1886 ou 1888 . window rock . arizona . états-unis

1972 . chicago . illinois . états-unis

YOAKUM.Joseph.Elmer.0177 YOAKUM.Joseph.Elmer. 2821

Joseph Yoakum dit s’appeler « Vieil Homme noir » et être un Indien Navajo. À peu près illettré, il s’enfuit à l’âge de quinze ans pour rejoindre un cirque, puis devient marin et semble faire de nombreux voyages. Deux fois marié (vers 1910 et en 1929), il est enrôlé pendant la Première Guerre mondiale. Si ses activités entre les deux guerres restent incertaines, dans les années quarante, il s’installe définitivement à Chicago. Devenu veuf, il ouvre en 1966 une petite boutique de bric-à-brac et de tableaux. Il se met à dessiner, se disant inspiré et guidé par Dieu. Certains dessins portent une inscription indiquant le pays et l’endroit représentés, parfois complétée de son adresse, de la date et de ses droits d’auteur. Les paysages de Joseph Yoakum, pour tranquilles qu’ils soient, peuvent faire penser à des planches anatomiques. Les montagnes y seraient des coupes de cerveaux, les fleuves des vaisseaux sanguins.

A.C.M.

1951 . hargicourt . france

2023 . hargincourt . france

ACM.1491

ACM.1492  ACM.1087

Enfant d’une grande timidité, Alfred Marié s’oriente vers le métier de peintre en bâtiment.
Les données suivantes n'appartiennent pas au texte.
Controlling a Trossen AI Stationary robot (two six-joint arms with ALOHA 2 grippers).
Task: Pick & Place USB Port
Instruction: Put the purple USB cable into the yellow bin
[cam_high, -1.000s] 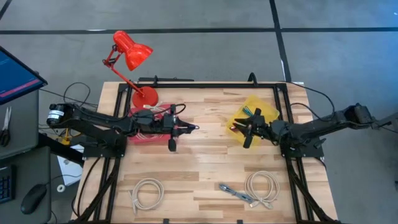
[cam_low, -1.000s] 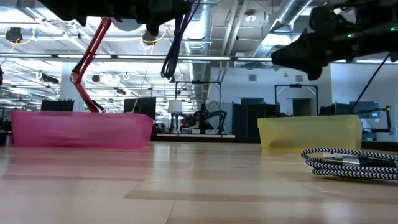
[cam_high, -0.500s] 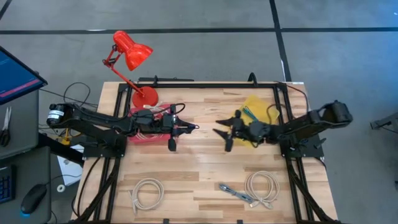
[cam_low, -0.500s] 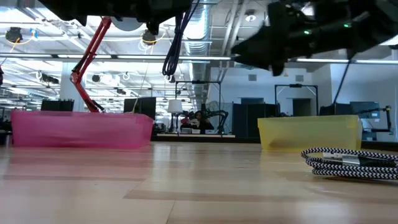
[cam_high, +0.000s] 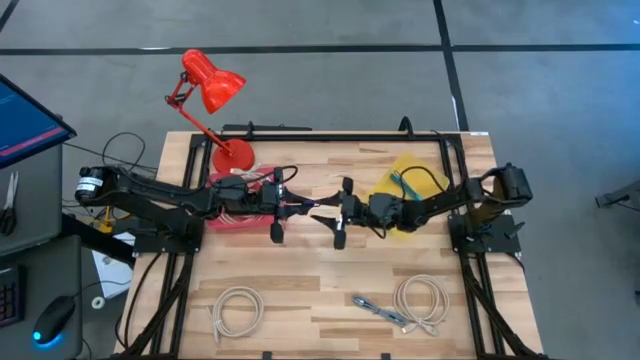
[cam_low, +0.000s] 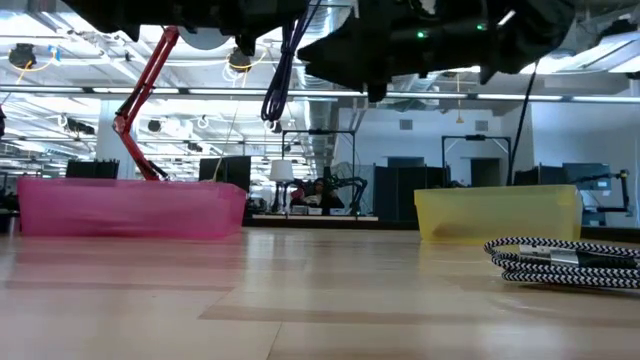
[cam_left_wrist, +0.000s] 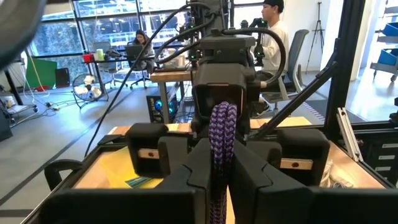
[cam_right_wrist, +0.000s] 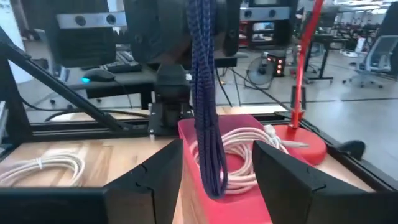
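The left gripper (cam_high: 300, 207) has its fingers (cam_left_wrist: 193, 180) pressed onto a dark purple braided USB cable (cam_left_wrist: 222, 140), which hangs from the pinch above the table, in front of the translucent pink rectangular bin (cam_high: 240, 203). The right gripper (cam_high: 335, 213) faces it at the table's middle with its fingers (cam_right_wrist: 155, 174) spread to either side of the hanging cable loop, not closed on it. Behind the right arm sits the yellow plastic bin (cam_high: 410, 185). The wooden slatted table (cam_high: 320, 270) also carries a white coiled cable (cam_high: 237, 310) and a black-and-white braided coiled cable (cam_high: 420, 300) at its front. A red desk lamp (cam_high: 210, 95) stands at the rear left corner.
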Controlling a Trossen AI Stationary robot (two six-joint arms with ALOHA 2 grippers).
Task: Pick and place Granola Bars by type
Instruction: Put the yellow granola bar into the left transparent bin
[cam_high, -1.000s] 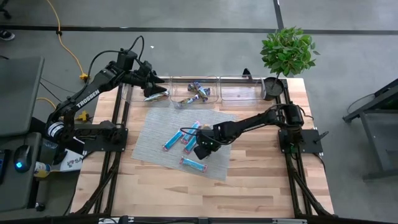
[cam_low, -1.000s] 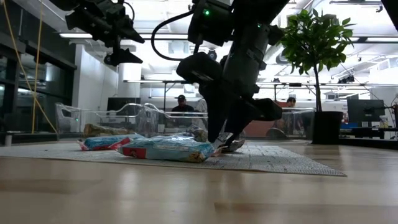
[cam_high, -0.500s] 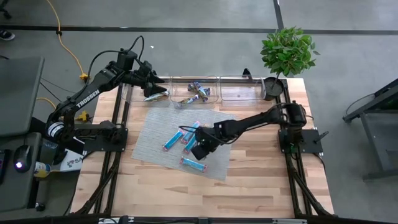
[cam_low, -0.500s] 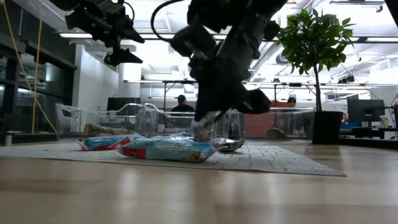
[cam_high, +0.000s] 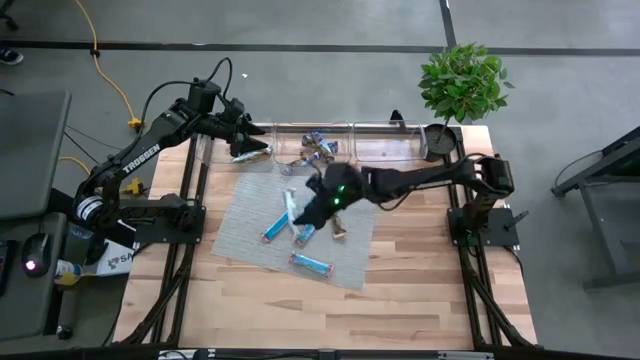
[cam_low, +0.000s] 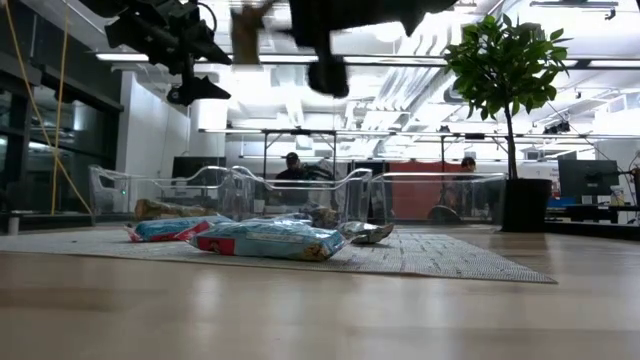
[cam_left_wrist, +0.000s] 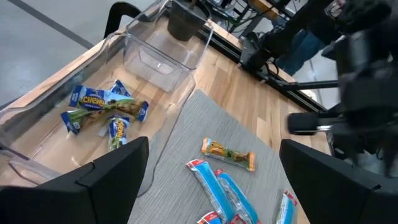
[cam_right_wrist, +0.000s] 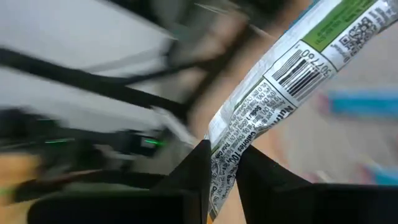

Incité par un ami, il entre en 1968 à l’Ecole régionale supérieure d’expression plastique de Tourcoing, qu’il quitte au bout de cinq ans, détruisant alors les travaux qu’il y a réalisés. En 1974, il rencontre Corinne, qui devient sa compagne et un soutien nécessaire à son œuvre ainsi qu’en témoigne le nom d’artiste qu’il adopte : A.C.M. – Alfred Corinne Marié. Au bout de deux ans d’errance, le couple s’installe dans la maison familiale d’Alfred, à l’abandon depuis plusieurs années. Tout en la reconstruisant, A.C.M. reprend son travail artistique et investit l’atelier de son père, un ancien tisserand. Il sélectionne d’abord des pièces extraites de vieilles machines à écrire, réveils, transistors, ou composants électroniques, fils électriques, etc., puis, après les avoir nettoyés, il les métamorphose à l’acide et les oxyde pour les assembler par collage. Il bâtit ainsi des architectures, sortes de cathédrales ou de bateaux, des labyrinthes peuplés de miroirs.